Your answer is to be every line of the material that includes the string "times".

■ ■ ■ ■ ■ ■ ■

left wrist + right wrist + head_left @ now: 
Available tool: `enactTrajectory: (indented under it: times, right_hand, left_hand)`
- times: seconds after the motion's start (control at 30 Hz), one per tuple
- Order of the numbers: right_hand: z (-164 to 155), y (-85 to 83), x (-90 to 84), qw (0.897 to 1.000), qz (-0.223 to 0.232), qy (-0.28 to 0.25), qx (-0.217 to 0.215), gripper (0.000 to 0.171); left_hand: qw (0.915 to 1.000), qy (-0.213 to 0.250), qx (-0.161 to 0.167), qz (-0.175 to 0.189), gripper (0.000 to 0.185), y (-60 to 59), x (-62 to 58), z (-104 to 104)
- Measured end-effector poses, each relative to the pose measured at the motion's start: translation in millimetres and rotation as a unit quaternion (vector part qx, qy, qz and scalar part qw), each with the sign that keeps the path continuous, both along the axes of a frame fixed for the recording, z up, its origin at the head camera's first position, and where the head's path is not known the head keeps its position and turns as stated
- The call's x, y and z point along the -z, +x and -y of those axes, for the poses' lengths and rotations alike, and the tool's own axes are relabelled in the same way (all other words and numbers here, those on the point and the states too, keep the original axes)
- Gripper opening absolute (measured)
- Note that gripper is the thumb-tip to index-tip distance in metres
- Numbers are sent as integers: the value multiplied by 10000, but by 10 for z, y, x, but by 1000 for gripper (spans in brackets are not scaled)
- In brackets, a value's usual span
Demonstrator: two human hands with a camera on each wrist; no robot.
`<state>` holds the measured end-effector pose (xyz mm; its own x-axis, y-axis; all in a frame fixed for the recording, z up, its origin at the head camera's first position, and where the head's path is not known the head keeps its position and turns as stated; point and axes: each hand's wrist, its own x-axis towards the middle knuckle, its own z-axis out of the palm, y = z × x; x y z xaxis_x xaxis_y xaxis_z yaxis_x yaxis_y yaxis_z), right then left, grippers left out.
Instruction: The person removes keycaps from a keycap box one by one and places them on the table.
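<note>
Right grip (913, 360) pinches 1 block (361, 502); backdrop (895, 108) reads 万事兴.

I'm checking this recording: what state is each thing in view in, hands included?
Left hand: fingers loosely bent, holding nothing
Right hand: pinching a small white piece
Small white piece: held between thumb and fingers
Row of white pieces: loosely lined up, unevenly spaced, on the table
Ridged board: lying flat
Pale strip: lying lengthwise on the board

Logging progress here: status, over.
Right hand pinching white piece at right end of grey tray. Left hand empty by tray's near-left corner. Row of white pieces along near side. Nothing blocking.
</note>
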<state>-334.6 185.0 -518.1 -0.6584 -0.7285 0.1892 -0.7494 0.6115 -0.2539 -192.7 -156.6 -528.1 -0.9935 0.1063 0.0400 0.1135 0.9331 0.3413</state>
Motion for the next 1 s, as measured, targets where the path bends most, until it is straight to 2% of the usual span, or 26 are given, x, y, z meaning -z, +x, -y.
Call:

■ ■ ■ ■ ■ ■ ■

• [Response below]
Available tool: `enactTrajectory: (indented under it: times, right_hand, left_hand)`
- times: seconds after the motion's start (control at 30 Hz), one per tuple

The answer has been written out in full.